§ PROBLEM TO SOLVE: Go through the listing below and return every line exactly.

EXERCISE DATA below:

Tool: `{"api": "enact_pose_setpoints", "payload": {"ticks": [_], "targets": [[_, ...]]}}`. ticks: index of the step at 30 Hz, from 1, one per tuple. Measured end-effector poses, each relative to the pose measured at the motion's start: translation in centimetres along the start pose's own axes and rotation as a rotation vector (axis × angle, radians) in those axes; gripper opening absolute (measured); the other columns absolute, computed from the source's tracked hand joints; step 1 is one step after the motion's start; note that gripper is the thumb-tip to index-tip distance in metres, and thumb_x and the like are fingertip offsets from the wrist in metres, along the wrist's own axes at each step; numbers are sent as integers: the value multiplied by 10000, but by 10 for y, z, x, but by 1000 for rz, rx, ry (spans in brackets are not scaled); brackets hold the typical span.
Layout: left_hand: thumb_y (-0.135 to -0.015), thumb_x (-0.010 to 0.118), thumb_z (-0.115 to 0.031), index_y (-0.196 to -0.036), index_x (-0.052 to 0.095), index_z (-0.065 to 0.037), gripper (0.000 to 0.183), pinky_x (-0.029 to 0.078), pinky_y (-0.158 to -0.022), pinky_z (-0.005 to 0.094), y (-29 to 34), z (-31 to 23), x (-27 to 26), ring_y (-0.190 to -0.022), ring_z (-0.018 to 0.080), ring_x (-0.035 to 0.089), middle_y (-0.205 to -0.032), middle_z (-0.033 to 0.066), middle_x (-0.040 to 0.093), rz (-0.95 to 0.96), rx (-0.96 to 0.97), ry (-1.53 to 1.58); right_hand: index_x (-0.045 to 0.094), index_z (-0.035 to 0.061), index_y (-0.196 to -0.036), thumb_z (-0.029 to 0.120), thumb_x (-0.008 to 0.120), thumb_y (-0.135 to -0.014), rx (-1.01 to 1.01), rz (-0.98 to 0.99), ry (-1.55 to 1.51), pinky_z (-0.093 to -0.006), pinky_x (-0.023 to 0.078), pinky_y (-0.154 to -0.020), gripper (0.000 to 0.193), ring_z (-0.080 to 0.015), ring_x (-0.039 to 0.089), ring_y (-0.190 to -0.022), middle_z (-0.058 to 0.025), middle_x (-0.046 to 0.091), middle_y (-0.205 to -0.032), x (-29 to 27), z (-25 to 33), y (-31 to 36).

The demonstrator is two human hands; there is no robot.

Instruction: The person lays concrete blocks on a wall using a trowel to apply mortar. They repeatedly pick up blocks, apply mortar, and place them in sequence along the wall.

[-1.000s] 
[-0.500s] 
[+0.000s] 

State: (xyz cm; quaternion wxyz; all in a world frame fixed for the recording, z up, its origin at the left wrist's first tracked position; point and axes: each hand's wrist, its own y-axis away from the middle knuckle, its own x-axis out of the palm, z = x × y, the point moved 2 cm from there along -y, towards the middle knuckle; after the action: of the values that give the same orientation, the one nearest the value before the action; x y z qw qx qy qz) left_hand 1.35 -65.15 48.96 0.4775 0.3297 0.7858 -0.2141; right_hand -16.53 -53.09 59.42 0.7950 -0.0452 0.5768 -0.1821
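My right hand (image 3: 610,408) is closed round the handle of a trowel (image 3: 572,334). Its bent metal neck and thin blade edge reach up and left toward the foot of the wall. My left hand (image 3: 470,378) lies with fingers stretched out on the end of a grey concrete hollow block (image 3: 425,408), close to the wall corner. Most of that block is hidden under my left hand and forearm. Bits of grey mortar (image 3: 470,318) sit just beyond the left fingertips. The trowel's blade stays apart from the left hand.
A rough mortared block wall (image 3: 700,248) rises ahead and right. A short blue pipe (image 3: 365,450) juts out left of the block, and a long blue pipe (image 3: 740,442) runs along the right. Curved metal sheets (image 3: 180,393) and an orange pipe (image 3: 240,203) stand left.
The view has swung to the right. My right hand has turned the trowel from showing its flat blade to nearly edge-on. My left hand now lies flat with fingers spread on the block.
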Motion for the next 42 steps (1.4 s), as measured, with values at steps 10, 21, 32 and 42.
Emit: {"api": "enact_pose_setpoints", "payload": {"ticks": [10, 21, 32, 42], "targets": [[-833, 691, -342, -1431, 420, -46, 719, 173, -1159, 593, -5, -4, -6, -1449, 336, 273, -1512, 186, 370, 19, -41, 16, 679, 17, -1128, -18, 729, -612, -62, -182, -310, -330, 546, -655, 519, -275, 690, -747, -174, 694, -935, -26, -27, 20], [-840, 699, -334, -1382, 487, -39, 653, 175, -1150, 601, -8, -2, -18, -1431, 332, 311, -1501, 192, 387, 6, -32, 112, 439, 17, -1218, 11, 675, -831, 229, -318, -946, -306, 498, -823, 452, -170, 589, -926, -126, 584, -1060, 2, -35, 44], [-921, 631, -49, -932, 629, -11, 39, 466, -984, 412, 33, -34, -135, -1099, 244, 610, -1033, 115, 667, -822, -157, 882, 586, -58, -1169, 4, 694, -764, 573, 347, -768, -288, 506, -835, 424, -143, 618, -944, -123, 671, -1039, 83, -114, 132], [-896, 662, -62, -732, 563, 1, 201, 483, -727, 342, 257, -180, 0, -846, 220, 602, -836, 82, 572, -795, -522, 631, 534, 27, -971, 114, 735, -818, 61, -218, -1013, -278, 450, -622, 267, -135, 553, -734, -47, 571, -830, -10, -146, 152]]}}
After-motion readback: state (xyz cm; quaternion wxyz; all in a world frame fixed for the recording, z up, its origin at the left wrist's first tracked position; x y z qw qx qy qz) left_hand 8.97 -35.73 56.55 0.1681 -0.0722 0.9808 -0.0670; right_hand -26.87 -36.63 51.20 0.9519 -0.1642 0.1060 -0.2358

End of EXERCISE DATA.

§ FINISHED TASK:
Tool: `{"api": "enact_pose_setpoints", "payload": {"ticks": [_], "targets": [[_, ...]]}}`. ticks: index of the step at 30 Hz, from 1, one per tuple. Measured end-effector poses, each relative to the pose measured at the motion's start: translation in centimetres along the start pose's own axes and rotation as a rotation vector (axis × angle, radians) in those axes; gripper opening absolute (measured); the other columns absolute, computed from the source's tracked hand joints; step 1 is one step after the motion's start; note that gripper is the thumb-tip to index-tip distance in metres, and thumb_x and the like are fingertip offsets from the wrist in metres, along the wrist's own axes at each step; numbers are sent as integers: the value multiplied by 10000, but by 10 for y, z, x, but by 1000 for rz, rx, ry (spans in brackets are not scaled); brackets hold the typical span.
Layout: left_hand: thumb_y (-0.135 to -0.015), thumb_x (-0.010 to 0.118), thumb_z (-0.115 to 0.031), index_y (-0.196 to -0.036), index_x (-0.052 to 0.095), index_z (-0.065 to 0.037), gripper (0.000 to 0.183), pinky_x (-0.029 to 0.078), pinky_y (-0.158 to -0.022), pinky_z (-0.005 to 0.094), y (-29 to 34), z (-31 to 23), x (-27 to 26), ring_y (-0.190 to -0.022), ring_z (-0.018 to 0.080), ring_x (-0.035 to 0.089), middle_y (-0.205 to -0.032), middle_z (-0.033 to 0.066), middle_x (-0.040 to 0.093), rz (-0.95 to 0.96), rx (-0.96 to 0.97), ry (-1.53 to 1.58); right_hand: index_x (-0.045 to 0.094), index_z (-0.035 to 0.061), index_y (-0.196 to -0.036), thumb_z (-0.029 to 0.120), thumb_x (-0.008 to 0.120), thumb_y (-0.135 to -0.014), rx (-1.01 to 1.01), rz (-0.98 to 0.99), ry (-1.55 to 1.51), pinky_z (-0.093 to -0.006), pinky_x (-0.023 to 0.078), pinky_y (-0.154 to -0.020), gripper (0.000 to 0.193), ring_z (-0.080 to 0.015), ring_x (-0.039 to 0.089), ring_y (-0.190 to -0.022), middle_z (-0.058 to 0.025), middle_x (-0.046 to 0.091), middle_y (-0.205 to -0.032), x (-29 to 27), z (-25 to 33), y (-31 to 36).

The demonstrator is two human hands; there is no robot.

Instruction: The person lays concrete blocks on a wall using a trowel to apply mortar. They repeatedly pick up blocks, apply mortar, and place them in sequence along the wall.

[-1.000s] 
[-0.500s] 
[+0.000s] 

State: (xyz cm; quaternion wxyz; all in a world frame fixed for the recording, z up, its origin at the left wrist's first tracked position; point and axes: each hand's wrist, its own y-axis away from the middle knuckle, its own x-axis out of the palm, z = x × y, the point moved 2 cm from there along -y, towards the middle knuckle; after the action: of the values that give the same orientation, the one nearest the value before the action; x y z qw qx qy qz) left_hand 1.35 -65.15 48.96 0.4775 0.3297 0.7858 -0.2141; right_hand -16.53 -53.09 59.42 0.7950 -0.0452 0.5768 -0.1821
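My right hand (image 3: 610,408) is closed round the handle of a trowel (image 3: 572,334). Its bent metal neck and thin blade edge reach up and left toward the foot of the wall. My left hand (image 3: 470,378) lies with fingers stretched out on the end of a grey concrete hollow block (image 3: 425,408), close to the wall corner. Most of that block is hidden under my left hand and forearm. Bits of grey mortar (image 3: 470,318) sit just beyond the left fingertips. The trowel's blade stays apart from the left hand.
A rough mortared block wall (image 3: 700,248) rises ahead and right. A short blue pipe (image 3: 365,450) juts out left of the block, and a long blue pipe (image 3: 740,442) runs along the right. Curved metal sheets (image 3: 180,393) and an orange pipe (image 3: 240,203) stand left.
The view has swung to the right. My right hand has turned the trowel from showing its flat blade to nearly edge-on. My left hand now lies flat with fingers spread on the block.
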Motion for the next 42 steps (1.4 s), as measured, with values at steps 10, 21, 32 and 42.
Emit: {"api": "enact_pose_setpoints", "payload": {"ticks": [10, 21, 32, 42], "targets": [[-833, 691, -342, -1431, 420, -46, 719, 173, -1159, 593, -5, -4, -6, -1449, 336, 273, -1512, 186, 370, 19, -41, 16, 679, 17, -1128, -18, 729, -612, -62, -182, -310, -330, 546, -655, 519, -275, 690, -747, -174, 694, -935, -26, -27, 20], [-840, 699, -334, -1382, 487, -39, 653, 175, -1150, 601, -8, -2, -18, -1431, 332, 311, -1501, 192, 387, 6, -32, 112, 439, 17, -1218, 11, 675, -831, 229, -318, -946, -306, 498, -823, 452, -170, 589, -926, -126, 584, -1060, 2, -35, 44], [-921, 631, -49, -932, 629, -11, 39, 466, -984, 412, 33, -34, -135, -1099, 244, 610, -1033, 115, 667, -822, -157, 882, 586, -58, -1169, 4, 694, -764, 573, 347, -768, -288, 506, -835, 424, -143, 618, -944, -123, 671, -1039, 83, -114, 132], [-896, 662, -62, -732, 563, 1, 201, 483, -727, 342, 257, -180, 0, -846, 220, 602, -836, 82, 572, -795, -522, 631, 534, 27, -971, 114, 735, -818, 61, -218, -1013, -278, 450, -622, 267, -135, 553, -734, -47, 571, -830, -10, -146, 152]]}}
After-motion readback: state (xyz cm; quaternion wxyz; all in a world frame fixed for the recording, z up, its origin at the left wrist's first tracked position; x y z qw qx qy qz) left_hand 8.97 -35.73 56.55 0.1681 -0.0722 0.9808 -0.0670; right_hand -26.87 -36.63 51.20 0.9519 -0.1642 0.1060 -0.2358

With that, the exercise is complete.